» Work instructions
Each entry here needs to be given again exactly.

[Items from a dataset]

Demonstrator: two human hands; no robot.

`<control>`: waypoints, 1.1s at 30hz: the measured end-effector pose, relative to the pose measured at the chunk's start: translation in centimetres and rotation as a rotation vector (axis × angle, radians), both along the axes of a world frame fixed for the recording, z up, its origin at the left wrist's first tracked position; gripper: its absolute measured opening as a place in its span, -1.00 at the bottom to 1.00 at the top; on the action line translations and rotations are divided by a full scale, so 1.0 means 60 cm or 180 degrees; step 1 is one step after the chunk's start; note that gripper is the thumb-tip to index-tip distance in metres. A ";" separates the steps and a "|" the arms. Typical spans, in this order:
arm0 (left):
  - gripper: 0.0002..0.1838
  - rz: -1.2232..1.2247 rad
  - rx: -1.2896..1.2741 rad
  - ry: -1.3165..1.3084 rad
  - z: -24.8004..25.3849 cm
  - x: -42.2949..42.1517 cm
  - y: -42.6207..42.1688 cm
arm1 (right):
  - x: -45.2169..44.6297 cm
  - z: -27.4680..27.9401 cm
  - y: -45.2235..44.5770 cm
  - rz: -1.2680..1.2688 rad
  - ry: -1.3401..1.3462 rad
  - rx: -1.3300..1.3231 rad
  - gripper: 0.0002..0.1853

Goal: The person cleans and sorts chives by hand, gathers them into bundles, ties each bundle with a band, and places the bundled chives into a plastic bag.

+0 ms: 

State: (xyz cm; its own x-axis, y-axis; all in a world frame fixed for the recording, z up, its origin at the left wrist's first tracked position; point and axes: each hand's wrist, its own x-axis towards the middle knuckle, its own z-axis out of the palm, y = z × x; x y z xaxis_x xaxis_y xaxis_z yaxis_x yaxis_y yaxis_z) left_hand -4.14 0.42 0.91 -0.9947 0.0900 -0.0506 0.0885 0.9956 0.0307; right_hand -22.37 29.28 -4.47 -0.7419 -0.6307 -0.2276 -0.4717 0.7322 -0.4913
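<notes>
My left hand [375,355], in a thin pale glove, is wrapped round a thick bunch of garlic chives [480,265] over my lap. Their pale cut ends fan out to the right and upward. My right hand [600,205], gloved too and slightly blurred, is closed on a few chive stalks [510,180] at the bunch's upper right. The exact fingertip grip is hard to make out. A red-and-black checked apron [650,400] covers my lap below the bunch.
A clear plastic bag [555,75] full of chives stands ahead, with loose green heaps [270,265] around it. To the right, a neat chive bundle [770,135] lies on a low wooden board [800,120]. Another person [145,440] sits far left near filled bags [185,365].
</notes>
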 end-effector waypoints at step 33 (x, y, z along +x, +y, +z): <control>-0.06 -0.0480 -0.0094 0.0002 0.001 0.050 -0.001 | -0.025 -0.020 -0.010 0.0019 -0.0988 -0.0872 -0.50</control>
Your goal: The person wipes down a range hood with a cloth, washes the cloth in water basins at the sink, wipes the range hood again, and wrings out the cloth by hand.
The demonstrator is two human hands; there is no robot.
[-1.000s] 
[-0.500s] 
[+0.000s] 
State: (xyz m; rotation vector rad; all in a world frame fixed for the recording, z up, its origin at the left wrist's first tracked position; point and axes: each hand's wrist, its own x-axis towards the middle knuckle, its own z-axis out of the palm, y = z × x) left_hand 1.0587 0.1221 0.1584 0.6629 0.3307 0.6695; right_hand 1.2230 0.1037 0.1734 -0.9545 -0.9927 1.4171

» Response to this task
Demonstrator: two human hands; no robot.

`<control>`: waypoints, 1.1s at 30hz: the measured end-effector pose, relative to the pose measured at the chunk's start: translation in centimetres and rotation as a rotation vector (axis × angle, radians), both along the axes of a world frame fixed for the recording, z up, its origin at the left wrist's first tracked position; gripper: its absolute measured opening as a place in its span, -1.00 at the bottom to 1.00 at the top; on the action line translations and rotations are divided by a full scale, so 1.0 means 60 cm or 180 degrees; step 1 is one step after the chunk's start; note that gripper is the thumb-tip to index-tip distance in metres. A ";" separates the steps and a "|" the arms. Typical spans, in this order:
arm0 (left):
  - gripper: 0.0002..0.1838
  - rz: -1.2232..1.2247 rad
  - rx: -1.2896..1.2741 rad
  - ry: -1.3165..1.3084 rad
  - z: -24.8004..25.3849 cm
  - x: -42.2949..42.1517 cm
  - y: -42.6207..42.1688 cm
arm1 (right):
  - x: -45.2169..44.6297 cm
  - z: -27.4680..27.9401 cm
  - y: -45.2235..44.5770 cm
  - rz: -1.2680..1.2688 rad
  - ry: -1.3401..1.3462 rad
  - rx: -1.3300..1.3231 rad
  - gripper: 0.0002..0.1853

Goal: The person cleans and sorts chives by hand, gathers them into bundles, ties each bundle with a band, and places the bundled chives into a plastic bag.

+0 ms: 

State: (xyz cm; its own x-axis, y-axis; all in a world frame fixed for the recording, z up, its origin at the left wrist's first tracked position; point and axes: each hand's wrist, its own x-axis towards the middle knuckle, its own z-axis out of the palm, y = z × x; x y z xaxis_x xaxis_y xaxis_z yaxis_x yaxis_y yaxis_z) left_hand -4.14 0.42 0.91 -0.9947 0.0900 -0.0506 0.0885 0.9956 0.0307; right_hand -22.37 29.28 -4.47 -0.7419 -0.6307 -0.2276 -0.4717 0.7322 -0.4913
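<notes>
My left hand [375,355], in a thin pale glove, is wrapped round a thick bunch of garlic chives [480,265] over my lap. Their pale cut ends fan out to the right and upward. My right hand [600,205], gloved too and slightly blurred, is closed on a few chive stalks [510,180] at the bunch's upper right. The exact fingertip grip is hard to make out. A red-and-black checked apron [650,400] covers my lap below the bunch.
A clear plastic bag [555,75] full of chives stands ahead, with loose green heaps [270,265] around it. To the right, a neat chive bundle [770,135] lies on a low wooden board [800,120]. Another person [145,440] sits far left near filled bags [185,365].
</notes>
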 end-effector waypoints at step 33 (x, y, z along +x, +y, +z): <control>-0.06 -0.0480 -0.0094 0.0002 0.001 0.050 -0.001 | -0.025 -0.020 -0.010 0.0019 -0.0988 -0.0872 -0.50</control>
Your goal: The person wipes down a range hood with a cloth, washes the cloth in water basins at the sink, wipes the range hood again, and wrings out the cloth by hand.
The demonstrator is two human hands; there is no robot.
[-1.000s] 
[-0.500s] 
[+0.000s] 
State: (xyz m; rotation vector rad; all in a world frame fixed for the recording, z up, its origin at the left wrist's first tracked position; point and axes: each hand's wrist, its own x-axis towards the middle knuckle, its own z-axis out of the palm, y = z × x) left_hand 1.0587 0.1221 0.1584 0.6629 0.3307 0.6695; right_hand 1.2230 0.1037 0.1734 -0.9545 -0.9927 1.4171

Nothing more remains in this exercise.